## Exercise aim
Copy exactly the lines of the material below, starting with the first and including the line that holds "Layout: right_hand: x".

## Collected material
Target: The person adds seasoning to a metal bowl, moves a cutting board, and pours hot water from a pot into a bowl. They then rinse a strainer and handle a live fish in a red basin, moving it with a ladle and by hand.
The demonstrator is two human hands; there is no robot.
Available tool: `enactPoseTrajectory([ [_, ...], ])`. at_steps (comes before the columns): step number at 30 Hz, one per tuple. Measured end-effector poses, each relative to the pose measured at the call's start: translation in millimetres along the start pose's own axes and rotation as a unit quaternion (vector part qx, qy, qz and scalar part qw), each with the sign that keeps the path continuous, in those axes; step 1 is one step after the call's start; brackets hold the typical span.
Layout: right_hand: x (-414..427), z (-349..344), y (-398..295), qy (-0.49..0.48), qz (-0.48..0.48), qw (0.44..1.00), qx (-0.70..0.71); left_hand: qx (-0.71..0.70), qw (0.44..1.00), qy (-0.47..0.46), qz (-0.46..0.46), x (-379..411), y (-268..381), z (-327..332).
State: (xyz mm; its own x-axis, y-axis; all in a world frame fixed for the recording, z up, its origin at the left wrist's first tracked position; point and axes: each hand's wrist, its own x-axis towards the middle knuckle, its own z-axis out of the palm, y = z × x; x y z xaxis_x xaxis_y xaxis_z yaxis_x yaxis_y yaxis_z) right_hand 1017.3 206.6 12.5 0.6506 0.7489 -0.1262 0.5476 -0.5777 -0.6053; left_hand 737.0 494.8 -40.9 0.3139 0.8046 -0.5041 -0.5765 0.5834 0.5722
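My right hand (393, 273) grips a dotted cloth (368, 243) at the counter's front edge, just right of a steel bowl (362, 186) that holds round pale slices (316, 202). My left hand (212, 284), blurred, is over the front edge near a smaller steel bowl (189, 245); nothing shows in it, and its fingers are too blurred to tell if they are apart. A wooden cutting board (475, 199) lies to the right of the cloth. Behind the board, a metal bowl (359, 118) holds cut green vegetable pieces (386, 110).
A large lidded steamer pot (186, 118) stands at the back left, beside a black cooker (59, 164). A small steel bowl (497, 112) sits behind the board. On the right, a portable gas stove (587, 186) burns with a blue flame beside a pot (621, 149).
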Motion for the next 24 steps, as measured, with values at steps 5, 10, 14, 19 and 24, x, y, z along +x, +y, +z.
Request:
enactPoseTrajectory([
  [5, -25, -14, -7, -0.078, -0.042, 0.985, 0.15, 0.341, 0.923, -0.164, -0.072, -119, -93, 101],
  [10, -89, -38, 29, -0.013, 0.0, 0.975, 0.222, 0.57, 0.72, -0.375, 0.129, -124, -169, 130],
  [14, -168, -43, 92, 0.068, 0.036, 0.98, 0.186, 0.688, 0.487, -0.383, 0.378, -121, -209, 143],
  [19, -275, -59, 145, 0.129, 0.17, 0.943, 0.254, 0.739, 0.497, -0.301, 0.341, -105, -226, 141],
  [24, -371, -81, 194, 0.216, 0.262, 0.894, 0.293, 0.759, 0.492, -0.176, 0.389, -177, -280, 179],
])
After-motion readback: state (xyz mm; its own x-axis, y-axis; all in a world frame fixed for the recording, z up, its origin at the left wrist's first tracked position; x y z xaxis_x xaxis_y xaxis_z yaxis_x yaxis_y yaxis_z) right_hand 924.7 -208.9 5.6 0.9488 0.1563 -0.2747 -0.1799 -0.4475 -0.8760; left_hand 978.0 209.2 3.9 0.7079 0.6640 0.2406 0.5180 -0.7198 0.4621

## Finished exercise
Target: The person adds seasoning to a metal bowl, moves a cutting board, and pours hot water from a pot into a bowl. They then rinse a strainer and handle a live fish in a red basin, moving it with a ladle and by hand.
The demonstrator is two human hands; there is no robot.
Available tool: `enactPoseTrajectory([ [_, ...], ])`. at_steps (comes before the columns): step number at 30 Hz, one per tuple. Measured end-effector poses, each relative to the pose measured at the call's start: translation in millimetres along the start pose's own axes and rotation as a unit quaternion (vector part qx, qy, qz and scalar part qw), each with the sign that keeps the path continuous, in those axes; step 1 is one step after the call's start; brackets hold the typical span.
Layout: right_hand: x (-414..427), z (-349..344), y (-398..295), qy (-0.49..0.48), qz (-0.48..0.48), qw (0.44..1.00), qx (-0.70..0.71); left_hand: qx (-0.71..0.70), qw (0.44..1.00), qy (-0.47..0.46), qz (-0.46..0.46), x (-379..411), y (-268..381), z (-327..332).

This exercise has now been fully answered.